_Exercise aim_. Give back the whole listing below exactly.
BEGIN Recorded information
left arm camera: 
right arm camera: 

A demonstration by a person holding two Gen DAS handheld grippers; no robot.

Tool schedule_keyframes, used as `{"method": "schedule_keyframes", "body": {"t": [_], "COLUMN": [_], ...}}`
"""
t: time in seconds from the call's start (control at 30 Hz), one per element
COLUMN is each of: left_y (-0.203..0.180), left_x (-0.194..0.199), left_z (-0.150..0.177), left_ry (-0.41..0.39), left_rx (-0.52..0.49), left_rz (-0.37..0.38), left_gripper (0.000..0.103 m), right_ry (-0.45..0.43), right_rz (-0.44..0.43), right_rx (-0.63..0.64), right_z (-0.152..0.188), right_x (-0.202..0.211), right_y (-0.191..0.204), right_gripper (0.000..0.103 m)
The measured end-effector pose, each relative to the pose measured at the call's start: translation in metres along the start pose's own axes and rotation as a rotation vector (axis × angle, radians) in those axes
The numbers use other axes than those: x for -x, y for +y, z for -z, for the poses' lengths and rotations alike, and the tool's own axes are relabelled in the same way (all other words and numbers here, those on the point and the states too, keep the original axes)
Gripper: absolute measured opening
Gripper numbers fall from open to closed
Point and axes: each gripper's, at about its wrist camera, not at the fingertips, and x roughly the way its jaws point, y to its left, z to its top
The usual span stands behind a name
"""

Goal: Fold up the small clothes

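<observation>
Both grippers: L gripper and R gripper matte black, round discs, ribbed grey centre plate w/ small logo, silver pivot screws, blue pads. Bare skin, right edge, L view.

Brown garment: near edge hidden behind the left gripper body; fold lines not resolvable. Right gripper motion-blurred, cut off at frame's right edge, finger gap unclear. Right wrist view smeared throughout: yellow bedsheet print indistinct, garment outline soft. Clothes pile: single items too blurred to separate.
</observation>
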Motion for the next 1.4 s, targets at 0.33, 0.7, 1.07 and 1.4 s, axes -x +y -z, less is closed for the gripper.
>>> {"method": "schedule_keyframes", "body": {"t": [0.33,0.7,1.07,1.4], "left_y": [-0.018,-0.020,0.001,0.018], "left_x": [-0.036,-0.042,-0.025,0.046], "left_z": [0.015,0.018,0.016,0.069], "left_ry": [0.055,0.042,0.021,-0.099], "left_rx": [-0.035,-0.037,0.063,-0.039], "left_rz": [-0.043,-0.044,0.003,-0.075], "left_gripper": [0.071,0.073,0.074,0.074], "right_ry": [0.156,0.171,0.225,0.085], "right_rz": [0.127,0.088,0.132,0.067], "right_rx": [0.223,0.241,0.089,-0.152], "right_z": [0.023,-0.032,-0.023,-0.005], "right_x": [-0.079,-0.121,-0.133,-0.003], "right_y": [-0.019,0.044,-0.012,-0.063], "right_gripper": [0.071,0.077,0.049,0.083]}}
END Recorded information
_Response to the exercise_.
left arm camera: 
right arm camera: 

A demonstration by a person holding two Gen DAS handheld grippers; no robot.

Tool schedule_keyframes, used as `{"method": "schedule_keyframes", "body": {"t": [_], "COLUMN": [_], ...}}`
"""
t: time in seconds from the call's start (control at 30 Hz), one per element
COLUMN is each of: left_y (-0.203..0.180), left_x (-0.194..0.199), left_z (-0.150..0.177), left_ry (-0.41..0.39), left_rx (-0.52..0.49), left_rz (-0.37..0.38), left_gripper (0.000..0.103 m), right_ry (-0.45..0.43), right_rz (-0.44..0.43), right_rx (-0.63..0.64), right_z (-0.152..0.188), right_x (-0.202..0.211), right_y (-0.191..0.204), right_gripper (0.000..0.103 m)
The measured end-effector pose, each relative to the pose measured at the call's start: translation in metres along the start pose's own axes and rotation as a rotation vector (axis × angle, radians) in those axes
The numbers use other axes than those: x for -x, y for +y, z for -z, for the poses' lengths and rotations alike, and the tool's own axes are relabelled in the same way (all other words and numbers here, those on the point and the states too, keep the original axes)
Gripper: absolute measured opening
Gripper numbers fall from open to closed
Point and axes: each gripper's, at about its wrist camera, not at the fingertips, and x roughly the way its jaws point, y to its left, z to its top
The usual span stands behind a name
"""

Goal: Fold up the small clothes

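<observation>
Both grippers: L gripper and R gripper matte black, round discs, ribbed grey centre plate w/ small logo, silver pivot screws, blue pads. Bare skin, right edge, L view.

Brown garment: near edge hidden behind the left gripper body; fold lines not resolvable. Right gripper motion-blurred, cut off at frame's right edge, finger gap unclear. Right wrist view smeared throughout: yellow bedsheet print indistinct, garment outline soft. Clothes pile: single items too blurred to separate.
</observation>
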Motion for the next 1.4 s, targets at 0.33, 0.7, 1.07 and 1.4 s, axes -x +y -z, less is closed for the gripper.
>>> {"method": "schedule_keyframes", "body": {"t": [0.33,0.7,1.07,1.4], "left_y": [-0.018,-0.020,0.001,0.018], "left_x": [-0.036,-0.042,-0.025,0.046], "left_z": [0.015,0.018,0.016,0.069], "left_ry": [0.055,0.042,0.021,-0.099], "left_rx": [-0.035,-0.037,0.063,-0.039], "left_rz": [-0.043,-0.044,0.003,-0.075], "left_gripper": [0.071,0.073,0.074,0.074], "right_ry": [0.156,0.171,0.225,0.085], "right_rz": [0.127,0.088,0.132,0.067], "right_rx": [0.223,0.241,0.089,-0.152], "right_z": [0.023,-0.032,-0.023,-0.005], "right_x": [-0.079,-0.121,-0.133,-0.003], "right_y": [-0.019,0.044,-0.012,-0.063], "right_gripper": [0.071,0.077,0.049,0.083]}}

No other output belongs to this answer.